Si, face à la complexité de notre système de prélèvements fiscaux et sociaux, il peut arriver au contribuable de bonne foi de commettre erreur ou oubli, appelant de l’administration un traitement bienveillant, le fait de se soustraire sciemment à ses obligations contributives doit être poursuivi avec la plus grande efficacité, et sévèrement sanctionné.
Dans le projet de loi pour un Etat au service d’une société de confiance, le Gouvernement s’est attaché à traiter le premier cas, en insufflant une logique d’accompagnement et de conseil dans la relation de l’administration envers le citoyen.
Dans le présent projet de loi, le Gouvernement s’attache à traiter l’autre situation.
Manquer volontairement à ses obligations fiscales et sociales sape en effet les fondements de la confiance des citoyens, entre eux et envers la collectivité. La fraude porte atteinte au principe fondamental d’égalité devant les charges publiques, grève les recettes publiques nécessaires à la solidarité nationale et au financement des services publics, et fausse la concurrence loyale entre les acteurs économiques. Les Français ne la tolèrent plus et exigent des résultats.
Ainsi, le Gouvernement propose au Parlement de renforcer l’efficacité de la lutte contre la fraude fiscale, douanière et sociale à l’échelle nationale, en complément des efforts entrepris par la France à l’échelle internationale et de l’Union européenne, dont certains accomplissements récents donnent lieu à une proposition de traduction en droit interne dans le cadre du présent texte.
Les dispositions qui constituent ce projet et qui sont présentées ci-après concourent à trois objectifs : mieux détecter, appréhender, et sanctionner la fraude.

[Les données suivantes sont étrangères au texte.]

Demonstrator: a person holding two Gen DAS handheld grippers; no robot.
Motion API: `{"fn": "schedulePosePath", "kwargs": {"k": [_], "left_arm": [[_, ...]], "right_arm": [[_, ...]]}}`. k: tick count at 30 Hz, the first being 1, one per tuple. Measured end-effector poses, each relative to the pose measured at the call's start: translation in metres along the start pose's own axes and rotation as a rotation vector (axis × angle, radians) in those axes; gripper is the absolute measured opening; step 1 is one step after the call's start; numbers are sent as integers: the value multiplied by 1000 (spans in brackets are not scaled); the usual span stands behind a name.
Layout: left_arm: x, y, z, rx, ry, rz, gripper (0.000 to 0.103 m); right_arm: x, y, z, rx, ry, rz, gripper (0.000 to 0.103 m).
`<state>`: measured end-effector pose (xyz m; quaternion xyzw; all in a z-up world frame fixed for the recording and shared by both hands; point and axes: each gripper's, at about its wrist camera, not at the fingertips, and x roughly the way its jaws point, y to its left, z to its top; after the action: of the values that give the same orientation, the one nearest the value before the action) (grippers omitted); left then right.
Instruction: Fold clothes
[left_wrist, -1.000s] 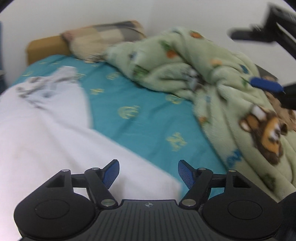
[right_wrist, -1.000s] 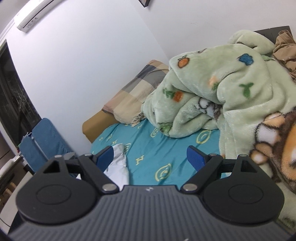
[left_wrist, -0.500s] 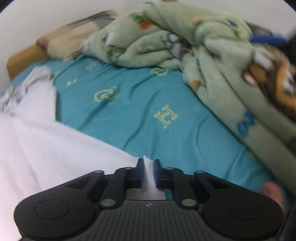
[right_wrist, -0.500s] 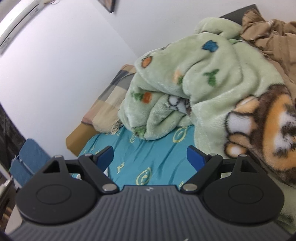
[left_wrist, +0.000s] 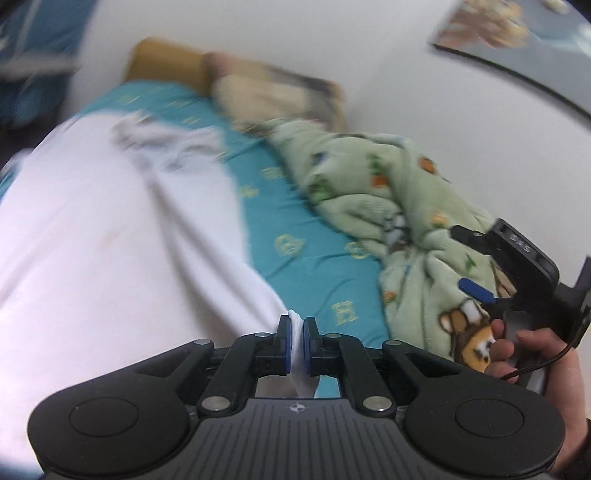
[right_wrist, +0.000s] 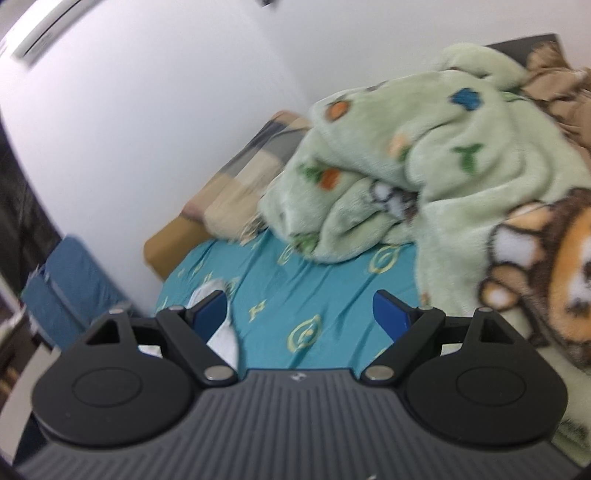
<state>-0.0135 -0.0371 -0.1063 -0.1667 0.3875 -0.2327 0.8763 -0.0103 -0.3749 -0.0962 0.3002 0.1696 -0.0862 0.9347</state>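
My left gripper (left_wrist: 295, 341) is clamped on a corner of the white garment (left_wrist: 110, 240) — a pinch of fabric pokes up between the blue pads (left_wrist: 284, 345). From that corner the cloth runs away from me toward the head of the bed, long axis up and left in the left wrist view, its far end bunched and blurred. Its right edge lies on the teal bedsheet (left_wrist: 295, 229), a bare strip between it and the green fleece blanket (left_wrist: 406, 206) heaped beside the wall. My right gripper (right_wrist: 301, 314) hangs with its fingers spread wide, nothing between them — open sheet in front, the blanket crowding its right, a bit of white cloth by its left finger.
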Motion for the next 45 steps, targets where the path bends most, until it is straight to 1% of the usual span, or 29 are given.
{"fn": "schedulePosePath", "kwargs": {"k": [2, 5, 6, 7, 8, 9, 10, 11, 12, 14, 15, 17, 19, 22, 23, 25, 26, 27, 28, 29, 31, 33, 35, 39, 41, 42, 43, 44, 45], "left_arm": [[-9, 23, -6, -79, 49, 28, 7], [-19, 56, -11, -194, 84, 37, 17], [-19, 65, -9, -229, 83, 38, 28], [-17, 72, -6, -258, 81, 37, 36], [-15, 79, -4, -287, 78, 36, 48], [-11, 85, -1, -309, 78, 35, 54], [-3, 89, 1, -312, 88, 41, 56], [7, 92, 3, -308, 116, 54, 62], [18, 94, 5, -304, 144, 68, 63], [36, 99, 4, -320, 187, 98, 63], [42, 101, 3, -333, 204, 105, 63], [48, 105, -2, -351, 231, 77, 61], [50, 105, -7, -350, 245, 58, 60], [53, 102, -12, -338, 267, 42, 57], [55, 101, -14, -339, 278, 36, 53], [59, 101, -16, -337, 289, 54, 43], [60, 101, -17, -335, 291, 67, 32], [60, 101, -17, -332, 293, 71, 15], [60, 101, -17, -326, 296, 75, 6], [58, 99, -16, -312, 296, 83, 2], [50, 95, -16, -293, 285, 101, 2], [38, 90, -19, -279, 284, 107, 2], [32, 82, -26, -226, 303, 144, 1], [27, 71, -32, -165, 305, 170, 2], [22, 67, -28, -143, 289, 180, 4], [18, 66, -27, -123, 281, 188, 11], [15, 64, -25, -102, 271, 195, 14], [12, 60, -22, -79, 255, 200, 20], [10, 57, -18, -56, 238, 205, 30]], "right_arm": [[2, 11, -7, -27, 47, 37, 88], [18, 21, -22, -6, 185, 113, 88], [25, 22, -29, 17, 241, 141, 88], [34, 23, -36, 49, 303, 172, 88], [42, 23, -44, 76, 361, 187, 86], [51, 24, -53, 98, 418, 191, 86], [60, 25, -62, 120, 475, 195, 86], [68, 26, -70, 128, 523, 189, 78], [75, 28, -78, 126, 565, 175, 77], [87, 31, -92, 120, 633, 146, 67], [91, 33, -98, 115, 662, 133, 66], [98, 37, -109, 95, 713, 116, 66], [100, 42, -117, 75, 752, 134, 66], [100, 49, -130, 37, 789, 132, 65], [101, 52, -135, 15, 806, 130, 65], [101, 59, -145, -42, 843, 126, 64], [100, 63, -148, -69, 843, 115, 58], [98, 64, -148, -78, 841, 99, 53], [96, 64, -148, -76, 842, 81, 41], [94, 64, -148, -74, 842, 64, 26], [89, 63, -145, -70, 863, 45, 14], [78, 66, -141, -102, 861, 20, 11], [67, 69, -141, -135, 867, -7, 10], [58, 78, -151, -210, 894, -40, 10], [58, 80, -147, -210, 877, -47, 13], [57, 80, -143, -200, 857, -47, 13], [56, 79, -139, -189, 837, -46, 16], [55, 77, -135, -165, 810, -36, 26], [53, 73, -129, -130, 779, -19, 37]]}}
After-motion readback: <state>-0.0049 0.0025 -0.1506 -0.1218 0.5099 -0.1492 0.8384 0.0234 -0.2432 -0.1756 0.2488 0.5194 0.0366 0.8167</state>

En matière de détection, le présent projet facilite l’échange de données entre administrations concourant à la lutte contre les fraudes fiscales, sociales et douanières, et la transmission d’informations par les plateformes d’économie collaborative. En matière d’appréhension de la fraude, elles renforcent les moyens d’investigation. Tel est l’objet du titre Ier.

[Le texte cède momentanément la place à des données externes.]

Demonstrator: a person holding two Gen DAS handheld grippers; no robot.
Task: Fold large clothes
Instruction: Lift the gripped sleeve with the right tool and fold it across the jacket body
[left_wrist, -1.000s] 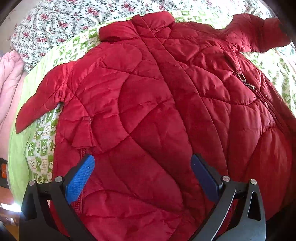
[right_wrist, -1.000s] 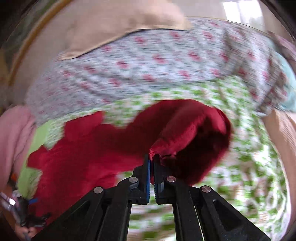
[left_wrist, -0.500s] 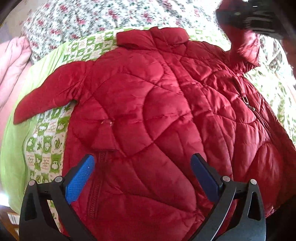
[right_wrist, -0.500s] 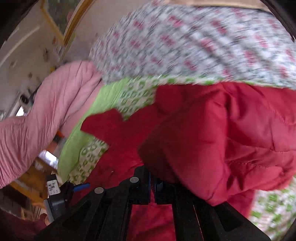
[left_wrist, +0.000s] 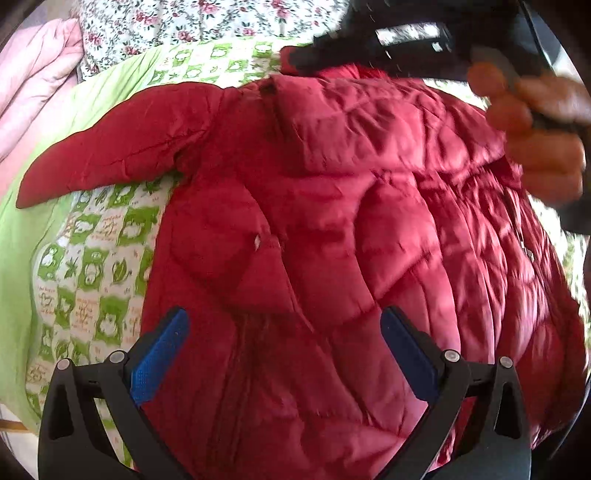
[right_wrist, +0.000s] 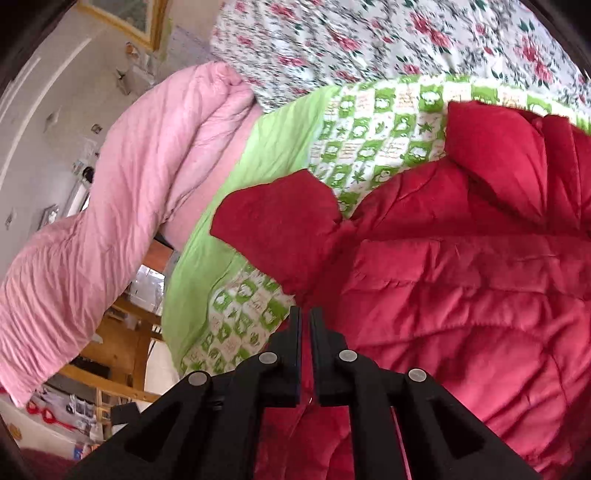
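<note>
A red quilted jacket (left_wrist: 332, 240) lies spread on the bed. One sleeve (left_wrist: 122, 140) sticks out to the left. The other sleeve (left_wrist: 369, 122) lies folded across the chest. My left gripper (left_wrist: 282, 332) hovers open above the lower part of the jacket with nothing between its blue pads. My right gripper (right_wrist: 304, 321) sits low over the jacket (right_wrist: 461, 295), near the outstretched sleeve (right_wrist: 280, 229). Its jaws are opening, only a narrow slit apart, and I see no fabric between them. In the left wrist view the right gripper (left_wrist: 291, 62) is a dark blur, held by a hand (left_wrist: 535, 129).
A green patterned quilt (right_wrist: 258, 166) lies under the jacket, on a floral sheet (right_wrist: 369, 40). A bunched pink duvet (right_wrist: 129, 192) lies along the left edge of the bed. Beyond that edge, wooden furniture (right_wrist: 122, 343) stands lower down.
My right gripper swung the far sleeve leftward across the jacket and came down; the sleeve now rests folded on the chest and the jaws have parted slightly. My left gripper drifted left, staying open.
</note>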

En matière de sanction, les dispositions complètent et alourdissent l’arsenal existant, notamment dans une logique plus large de publicité qui, par l’effet de réputation qu’elle induit, peut jouer un rôle de dissuasion fort. Tel est l’objet du titre II.
Au sein du titre Ier du présent projet de loi, l’ article 1er modifie l’article 28-2 du code de procédure pénale, relatif aux pouvoirs de police spéciale attribués aux agents des services fiscaux, pour permettre d'affecter des officiers fiscaux judiciaires au sein du ministère chargé du budget, complémentairement aux moyens dont dispose la police judiciaire du ministère de l’intérieur. Cela renforcera les outils de l’Etat pour détecter et déjouer les fraudes les plus complexes.
L’ article 2 permet de renforcer les moyens dont disposent les agents des douanes pour lutter contre les logiciels dits « permissifs », conçus pour permettre et dissimuler la fraude, à l’instar de ceux dont bénéficient déjà les agents de la direction générale des finances publiques. Les agents des douanes pourront ainsi se faire communiquer par les éditeurs, concepteurs, distributeurs ou toute personne susceptible de manipuler les logiciels, le code source et la documentation des logiciels qu’ils proposent. L’article prévoit également un dispositif de sanctions spécifique aux infractions relevées dans ce cadre.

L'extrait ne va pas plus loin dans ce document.